Just Because I was Born Second

Pick one of the below.  Any will work.  They pretty much all say the same thing.

https://www.facebook.com/9NewsPerth/videos/1834161389929346/

http://www.telegraph.co.uk/news/science/science-news/5241774/Second-born-children-really-are-more-rebellious-study-confirms.html

https://www.simplemost.com/study-finds-second-born-children-likely-criminals/?partner=scripps&partner-sub=KNXV&utm_source=facebook&utm_medium=partner&utm_campaign=scripps&utm_content=KNXV

I'm gonna be a criminal.  Basically that is what all these articles say.  And you're probably thinking, "Cami, you already are a criminal.  You are a troublemaker and impish."  You're right; I am mischievous and cause many a problem.  I was once told that I caused half of the trouble in the house (and I was only 1/7th of the people living in that house).  But just because I'm bad, doesn't mean that I can't be useful.

How to Utilize the Second Child

1. If you want to put someone in a headlock, just choose the second child.  Chances are they deserve it anyway.


2.  If you want to shoot something, the second child has probably already made himself/herself an easy target.  They're just waiting for it.


3.  If you have a dumb idea but don't want to look like a fool, just tell the second child to do it.


4. Need to look cool?  Just take your awkward younger sister.  She don't got shades.  She don't have nice, wind-swept hair.  You lookin' fly.
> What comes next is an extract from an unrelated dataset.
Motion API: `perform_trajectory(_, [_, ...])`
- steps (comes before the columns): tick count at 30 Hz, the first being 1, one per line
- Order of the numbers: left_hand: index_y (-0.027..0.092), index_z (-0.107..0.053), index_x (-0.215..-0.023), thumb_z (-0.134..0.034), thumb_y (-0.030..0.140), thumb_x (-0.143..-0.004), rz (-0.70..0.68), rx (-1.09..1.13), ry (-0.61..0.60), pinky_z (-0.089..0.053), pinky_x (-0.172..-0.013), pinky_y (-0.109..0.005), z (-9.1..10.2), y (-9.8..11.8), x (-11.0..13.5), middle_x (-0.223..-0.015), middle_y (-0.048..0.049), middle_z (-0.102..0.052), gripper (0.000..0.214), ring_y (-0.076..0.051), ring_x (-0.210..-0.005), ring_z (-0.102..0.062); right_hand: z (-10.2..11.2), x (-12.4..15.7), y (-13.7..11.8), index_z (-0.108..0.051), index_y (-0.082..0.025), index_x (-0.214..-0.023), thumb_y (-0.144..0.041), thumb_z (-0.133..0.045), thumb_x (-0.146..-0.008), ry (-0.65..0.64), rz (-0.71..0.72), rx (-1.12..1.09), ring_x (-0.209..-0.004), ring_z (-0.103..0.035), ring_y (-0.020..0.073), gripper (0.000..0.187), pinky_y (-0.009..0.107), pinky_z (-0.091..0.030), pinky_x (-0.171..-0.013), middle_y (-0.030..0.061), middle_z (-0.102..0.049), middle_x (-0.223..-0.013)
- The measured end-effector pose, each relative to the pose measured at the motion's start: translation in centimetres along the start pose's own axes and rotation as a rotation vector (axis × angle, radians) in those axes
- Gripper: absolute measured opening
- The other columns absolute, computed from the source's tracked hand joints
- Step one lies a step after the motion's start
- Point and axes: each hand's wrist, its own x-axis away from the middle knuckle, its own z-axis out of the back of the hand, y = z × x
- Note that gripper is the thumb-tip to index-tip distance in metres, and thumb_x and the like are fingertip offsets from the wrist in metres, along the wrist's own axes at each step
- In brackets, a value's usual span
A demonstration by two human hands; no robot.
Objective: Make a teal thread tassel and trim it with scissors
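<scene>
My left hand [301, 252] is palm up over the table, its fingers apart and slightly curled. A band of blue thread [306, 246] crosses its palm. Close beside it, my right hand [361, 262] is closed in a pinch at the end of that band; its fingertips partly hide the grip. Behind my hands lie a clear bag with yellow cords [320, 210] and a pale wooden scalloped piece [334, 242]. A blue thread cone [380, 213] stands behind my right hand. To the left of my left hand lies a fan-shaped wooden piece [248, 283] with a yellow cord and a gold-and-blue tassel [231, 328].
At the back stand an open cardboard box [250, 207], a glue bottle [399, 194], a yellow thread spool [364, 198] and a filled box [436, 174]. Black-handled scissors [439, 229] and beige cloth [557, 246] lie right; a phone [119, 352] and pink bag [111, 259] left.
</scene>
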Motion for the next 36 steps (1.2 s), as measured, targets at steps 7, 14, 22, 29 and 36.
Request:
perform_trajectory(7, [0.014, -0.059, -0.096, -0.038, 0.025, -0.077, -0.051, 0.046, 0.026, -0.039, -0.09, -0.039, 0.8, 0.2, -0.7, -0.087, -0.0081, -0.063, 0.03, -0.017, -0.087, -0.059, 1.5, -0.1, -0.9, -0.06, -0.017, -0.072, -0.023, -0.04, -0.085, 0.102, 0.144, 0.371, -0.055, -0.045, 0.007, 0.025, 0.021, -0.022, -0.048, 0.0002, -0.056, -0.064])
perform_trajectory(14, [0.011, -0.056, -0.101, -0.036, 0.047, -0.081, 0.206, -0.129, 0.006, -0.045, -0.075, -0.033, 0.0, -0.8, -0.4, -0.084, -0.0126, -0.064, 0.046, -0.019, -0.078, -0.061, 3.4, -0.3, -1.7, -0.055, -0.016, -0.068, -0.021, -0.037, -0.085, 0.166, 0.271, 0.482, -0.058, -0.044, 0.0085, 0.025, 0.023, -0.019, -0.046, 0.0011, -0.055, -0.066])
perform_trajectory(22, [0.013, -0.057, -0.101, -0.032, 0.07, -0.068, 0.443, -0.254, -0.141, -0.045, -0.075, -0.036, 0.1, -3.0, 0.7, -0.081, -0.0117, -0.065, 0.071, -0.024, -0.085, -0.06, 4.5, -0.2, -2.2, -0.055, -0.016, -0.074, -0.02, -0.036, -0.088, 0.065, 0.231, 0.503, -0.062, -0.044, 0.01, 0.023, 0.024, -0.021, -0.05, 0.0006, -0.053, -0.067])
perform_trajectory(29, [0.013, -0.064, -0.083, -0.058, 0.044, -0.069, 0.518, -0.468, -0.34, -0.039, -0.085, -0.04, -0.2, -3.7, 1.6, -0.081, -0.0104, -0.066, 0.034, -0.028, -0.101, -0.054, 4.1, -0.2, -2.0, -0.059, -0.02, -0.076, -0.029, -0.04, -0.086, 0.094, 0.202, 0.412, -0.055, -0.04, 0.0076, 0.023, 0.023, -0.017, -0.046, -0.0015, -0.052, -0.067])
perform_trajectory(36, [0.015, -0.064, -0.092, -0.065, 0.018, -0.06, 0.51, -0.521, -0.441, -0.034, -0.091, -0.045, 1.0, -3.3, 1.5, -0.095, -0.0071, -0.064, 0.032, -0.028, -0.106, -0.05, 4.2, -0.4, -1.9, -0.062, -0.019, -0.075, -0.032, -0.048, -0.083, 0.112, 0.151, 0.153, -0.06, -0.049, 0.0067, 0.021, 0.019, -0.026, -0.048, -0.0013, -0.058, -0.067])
5.  The second child is good for blaming terrible pictures on because she started that chain of terrible faces.  She probably taught the other kids just how to ruin pictures.  Also, I can't help laughing whenever I see this picture.  It's just so terrible.


6. The second child is also good at not matching.  Then your family pictures don't look too uniform.
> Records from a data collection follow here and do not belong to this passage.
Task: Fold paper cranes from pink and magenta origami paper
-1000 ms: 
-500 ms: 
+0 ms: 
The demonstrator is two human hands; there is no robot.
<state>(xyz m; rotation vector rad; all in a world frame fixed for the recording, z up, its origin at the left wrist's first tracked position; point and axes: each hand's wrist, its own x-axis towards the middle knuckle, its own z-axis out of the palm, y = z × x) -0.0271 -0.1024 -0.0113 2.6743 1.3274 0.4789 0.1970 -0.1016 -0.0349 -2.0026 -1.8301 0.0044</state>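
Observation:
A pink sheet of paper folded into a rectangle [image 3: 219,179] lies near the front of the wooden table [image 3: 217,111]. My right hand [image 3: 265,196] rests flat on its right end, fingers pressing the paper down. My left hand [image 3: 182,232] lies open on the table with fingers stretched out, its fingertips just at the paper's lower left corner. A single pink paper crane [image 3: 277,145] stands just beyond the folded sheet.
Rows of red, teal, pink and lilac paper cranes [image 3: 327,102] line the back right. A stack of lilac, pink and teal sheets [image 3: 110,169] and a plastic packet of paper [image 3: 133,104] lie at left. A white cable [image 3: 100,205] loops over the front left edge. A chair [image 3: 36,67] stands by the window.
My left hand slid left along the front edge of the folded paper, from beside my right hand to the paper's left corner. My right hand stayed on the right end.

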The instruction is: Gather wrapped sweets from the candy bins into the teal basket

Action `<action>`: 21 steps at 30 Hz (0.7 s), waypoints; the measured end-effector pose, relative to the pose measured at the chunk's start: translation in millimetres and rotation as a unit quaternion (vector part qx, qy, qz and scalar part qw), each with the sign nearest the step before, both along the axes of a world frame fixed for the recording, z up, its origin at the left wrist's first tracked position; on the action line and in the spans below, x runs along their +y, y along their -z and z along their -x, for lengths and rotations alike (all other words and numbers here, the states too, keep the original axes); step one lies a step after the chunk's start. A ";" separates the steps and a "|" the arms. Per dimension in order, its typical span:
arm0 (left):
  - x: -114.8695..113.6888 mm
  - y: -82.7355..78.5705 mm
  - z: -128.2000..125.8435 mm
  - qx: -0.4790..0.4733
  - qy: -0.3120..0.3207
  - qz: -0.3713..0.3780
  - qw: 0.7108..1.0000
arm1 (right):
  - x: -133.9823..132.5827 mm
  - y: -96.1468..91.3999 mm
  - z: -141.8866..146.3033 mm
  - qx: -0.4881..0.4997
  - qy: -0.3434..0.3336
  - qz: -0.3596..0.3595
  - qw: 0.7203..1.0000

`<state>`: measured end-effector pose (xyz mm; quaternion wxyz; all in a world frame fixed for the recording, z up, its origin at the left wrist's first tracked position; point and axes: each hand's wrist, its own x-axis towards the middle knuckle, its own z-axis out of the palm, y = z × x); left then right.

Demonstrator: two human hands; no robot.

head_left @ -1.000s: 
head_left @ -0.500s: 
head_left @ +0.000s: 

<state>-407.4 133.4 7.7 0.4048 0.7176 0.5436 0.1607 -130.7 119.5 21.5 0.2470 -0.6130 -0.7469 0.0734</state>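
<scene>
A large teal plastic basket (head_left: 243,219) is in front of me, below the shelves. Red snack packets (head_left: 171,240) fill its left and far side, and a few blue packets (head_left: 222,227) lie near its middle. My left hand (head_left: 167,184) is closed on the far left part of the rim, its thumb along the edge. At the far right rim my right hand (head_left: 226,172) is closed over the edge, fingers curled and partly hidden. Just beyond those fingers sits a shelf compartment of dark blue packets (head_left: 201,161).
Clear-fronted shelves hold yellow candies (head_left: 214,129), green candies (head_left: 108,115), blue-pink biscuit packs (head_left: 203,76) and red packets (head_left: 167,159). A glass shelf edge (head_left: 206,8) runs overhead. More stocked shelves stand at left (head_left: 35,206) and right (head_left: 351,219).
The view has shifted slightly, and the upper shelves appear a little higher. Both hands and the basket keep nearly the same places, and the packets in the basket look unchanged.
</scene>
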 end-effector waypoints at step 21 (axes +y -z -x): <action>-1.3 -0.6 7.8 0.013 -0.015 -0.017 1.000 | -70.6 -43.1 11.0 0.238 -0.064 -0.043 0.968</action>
7. Second siblings are also good to do 5Ks with because then you always have someone slower than you, and you don't look as in terrible shape because your face isn't as red as hers.


8.  Everyone needs that person that makes them look good in pictures.  The second child is great at helping people look more intelligent and put together.


9.  Also, if you need someone to push down a mountain, second children can be fairly resilient.  How do you think they get away with so much?  They just live for forever.  Also, another picture where the second child just looks a little more stupid.


10.  In the end, I think the first child actually likes the second child.  They get along okay.  The first may have better grades and a better job and better income, but the second provides a lot of comic relief.  When the first child needs someone to listen to her, the second child is usually there.


P.S. Both of my parents are the second child, so I think the whole lot of us were bound to be criminal.